William, em 1956 e 1961 viajou para China e Cuba, respectivamente, violando proibições impostas pela autoridade norte-americana. Quando retornou da China aos Estados Unidos, um ano depois de sua partida, teve seu passaporte confiscado. Uma ação judicial tentou recuperá-lo, mas não teve sucesso. Sem passaporte, Worthy viajou então para Cuba, durante o governo de Fidel Castro, e quando retornou aos Estados Unidos foi processado e condenado pelo crime de “retornar aos Estados Unidos sem passaporte válido”. Após apelação, seu advogado conseguiu inocentá-lo e provar a inconstitucionalidade da proibição.

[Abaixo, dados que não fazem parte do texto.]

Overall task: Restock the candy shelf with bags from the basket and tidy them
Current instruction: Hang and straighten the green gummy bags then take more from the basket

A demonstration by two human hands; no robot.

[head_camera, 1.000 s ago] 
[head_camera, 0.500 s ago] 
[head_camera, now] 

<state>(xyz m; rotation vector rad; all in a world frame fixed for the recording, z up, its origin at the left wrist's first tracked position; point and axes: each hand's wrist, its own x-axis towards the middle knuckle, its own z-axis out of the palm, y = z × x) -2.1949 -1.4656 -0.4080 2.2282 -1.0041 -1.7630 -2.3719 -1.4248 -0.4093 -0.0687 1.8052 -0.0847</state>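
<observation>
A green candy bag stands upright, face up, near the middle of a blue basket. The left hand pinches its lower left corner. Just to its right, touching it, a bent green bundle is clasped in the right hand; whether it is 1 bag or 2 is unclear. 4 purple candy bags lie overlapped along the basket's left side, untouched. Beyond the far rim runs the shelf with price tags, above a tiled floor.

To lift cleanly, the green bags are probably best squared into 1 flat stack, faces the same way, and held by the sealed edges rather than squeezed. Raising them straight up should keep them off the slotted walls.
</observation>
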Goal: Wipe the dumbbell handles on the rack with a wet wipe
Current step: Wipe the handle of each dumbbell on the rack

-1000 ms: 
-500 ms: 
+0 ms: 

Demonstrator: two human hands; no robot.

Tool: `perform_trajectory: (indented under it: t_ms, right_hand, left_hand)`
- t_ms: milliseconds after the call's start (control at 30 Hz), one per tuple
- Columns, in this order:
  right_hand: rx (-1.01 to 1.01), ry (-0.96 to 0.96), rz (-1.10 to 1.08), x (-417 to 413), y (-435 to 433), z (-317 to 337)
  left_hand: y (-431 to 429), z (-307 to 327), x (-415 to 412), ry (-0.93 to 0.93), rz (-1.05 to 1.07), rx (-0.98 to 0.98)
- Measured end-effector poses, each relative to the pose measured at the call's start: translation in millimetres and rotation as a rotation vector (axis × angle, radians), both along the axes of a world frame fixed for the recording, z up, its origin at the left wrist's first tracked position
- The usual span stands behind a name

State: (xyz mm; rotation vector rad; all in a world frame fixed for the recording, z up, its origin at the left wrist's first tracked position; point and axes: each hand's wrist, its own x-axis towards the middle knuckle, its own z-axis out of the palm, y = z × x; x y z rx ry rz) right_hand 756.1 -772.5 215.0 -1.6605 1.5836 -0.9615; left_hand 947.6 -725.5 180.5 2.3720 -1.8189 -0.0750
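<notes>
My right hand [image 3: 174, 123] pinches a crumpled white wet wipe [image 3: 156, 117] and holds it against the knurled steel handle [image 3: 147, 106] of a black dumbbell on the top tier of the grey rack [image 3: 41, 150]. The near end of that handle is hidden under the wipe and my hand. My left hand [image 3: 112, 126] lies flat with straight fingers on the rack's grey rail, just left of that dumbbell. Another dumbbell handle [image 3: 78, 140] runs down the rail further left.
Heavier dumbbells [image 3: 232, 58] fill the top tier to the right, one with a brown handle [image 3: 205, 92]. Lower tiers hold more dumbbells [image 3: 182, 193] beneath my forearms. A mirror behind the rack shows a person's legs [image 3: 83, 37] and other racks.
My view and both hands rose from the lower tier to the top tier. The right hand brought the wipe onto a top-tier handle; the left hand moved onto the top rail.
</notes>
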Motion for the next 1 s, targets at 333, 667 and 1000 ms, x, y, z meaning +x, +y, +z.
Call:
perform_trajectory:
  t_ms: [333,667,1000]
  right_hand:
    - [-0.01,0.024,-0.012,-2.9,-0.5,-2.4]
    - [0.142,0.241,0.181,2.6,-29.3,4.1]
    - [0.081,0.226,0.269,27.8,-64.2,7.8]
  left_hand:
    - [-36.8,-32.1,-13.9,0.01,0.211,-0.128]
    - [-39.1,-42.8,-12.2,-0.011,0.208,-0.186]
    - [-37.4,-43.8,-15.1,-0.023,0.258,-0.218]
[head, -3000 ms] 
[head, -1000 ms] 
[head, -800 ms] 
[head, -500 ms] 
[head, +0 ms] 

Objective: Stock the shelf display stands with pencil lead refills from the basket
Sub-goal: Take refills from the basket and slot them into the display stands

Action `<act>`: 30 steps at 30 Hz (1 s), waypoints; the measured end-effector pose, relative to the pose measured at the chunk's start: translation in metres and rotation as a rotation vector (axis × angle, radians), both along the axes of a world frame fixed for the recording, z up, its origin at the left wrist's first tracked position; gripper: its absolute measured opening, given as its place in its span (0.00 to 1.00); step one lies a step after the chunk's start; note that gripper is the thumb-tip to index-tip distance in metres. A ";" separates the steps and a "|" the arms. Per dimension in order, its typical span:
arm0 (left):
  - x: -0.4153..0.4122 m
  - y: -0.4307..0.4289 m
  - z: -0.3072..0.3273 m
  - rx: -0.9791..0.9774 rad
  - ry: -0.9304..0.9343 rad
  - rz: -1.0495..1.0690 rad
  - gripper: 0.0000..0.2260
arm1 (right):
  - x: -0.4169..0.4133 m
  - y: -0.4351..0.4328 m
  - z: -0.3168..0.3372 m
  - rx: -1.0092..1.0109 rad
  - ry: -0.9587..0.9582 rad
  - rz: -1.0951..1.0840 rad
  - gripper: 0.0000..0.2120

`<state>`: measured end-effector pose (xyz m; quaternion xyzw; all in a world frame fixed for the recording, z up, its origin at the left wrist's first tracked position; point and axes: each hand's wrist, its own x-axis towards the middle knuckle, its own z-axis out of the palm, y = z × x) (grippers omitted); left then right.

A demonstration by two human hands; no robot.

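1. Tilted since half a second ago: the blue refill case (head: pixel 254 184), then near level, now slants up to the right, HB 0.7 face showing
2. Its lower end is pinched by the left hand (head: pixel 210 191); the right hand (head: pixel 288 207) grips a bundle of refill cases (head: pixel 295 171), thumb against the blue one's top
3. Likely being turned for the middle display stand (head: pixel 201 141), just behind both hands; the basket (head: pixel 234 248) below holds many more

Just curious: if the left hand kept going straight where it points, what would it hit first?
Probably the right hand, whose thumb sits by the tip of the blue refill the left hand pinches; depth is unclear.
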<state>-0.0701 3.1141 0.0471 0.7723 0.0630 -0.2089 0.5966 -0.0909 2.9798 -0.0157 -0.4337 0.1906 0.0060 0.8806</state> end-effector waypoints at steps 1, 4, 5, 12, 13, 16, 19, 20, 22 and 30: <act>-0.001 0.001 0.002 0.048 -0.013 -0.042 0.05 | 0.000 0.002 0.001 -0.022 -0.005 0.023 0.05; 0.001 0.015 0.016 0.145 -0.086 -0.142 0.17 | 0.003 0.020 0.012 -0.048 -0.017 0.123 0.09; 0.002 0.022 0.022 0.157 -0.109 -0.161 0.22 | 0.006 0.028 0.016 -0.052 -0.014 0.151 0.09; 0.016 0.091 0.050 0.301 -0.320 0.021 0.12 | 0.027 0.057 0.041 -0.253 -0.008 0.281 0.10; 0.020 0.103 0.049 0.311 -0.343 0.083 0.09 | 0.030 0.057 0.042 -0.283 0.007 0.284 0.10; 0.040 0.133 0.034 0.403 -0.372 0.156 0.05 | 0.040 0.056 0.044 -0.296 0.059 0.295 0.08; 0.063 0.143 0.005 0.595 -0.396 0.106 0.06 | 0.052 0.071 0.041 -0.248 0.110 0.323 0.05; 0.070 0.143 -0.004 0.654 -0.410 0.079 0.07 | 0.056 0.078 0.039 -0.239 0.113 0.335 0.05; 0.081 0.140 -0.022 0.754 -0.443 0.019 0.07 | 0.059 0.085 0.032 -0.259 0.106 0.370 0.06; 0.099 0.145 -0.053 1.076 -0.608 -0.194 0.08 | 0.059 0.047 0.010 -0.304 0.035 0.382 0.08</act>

Uma audição desatenta da letra da música pode até confundir o posicionamento de seu autor, Phil Ochs, justamente pela maneira sarcástica com que trata o assunto, entretanto, Ochs é conhecido principalmente por suas músicas de protesto, sendo essa uma delas.

Algumas frases da letra são geniais, como a que diz “You are living in the free world, in the free world you must stay”, satirizando o posicionamento do Departamento de Estado e a incongruência entre o ethos norte-americano e o discurso liberalista do governo de um lado e as fortes imposições e restrições ao cidadão de outro.

A letra completa da música pode ser encontrada aqui.

Uma biografia bastante concisa da vida de Worthy, assim como a lista de livros publicados por ele, pode ser encontrada na Wikipedia, de onde, aliás, tirei algumas informações para o post.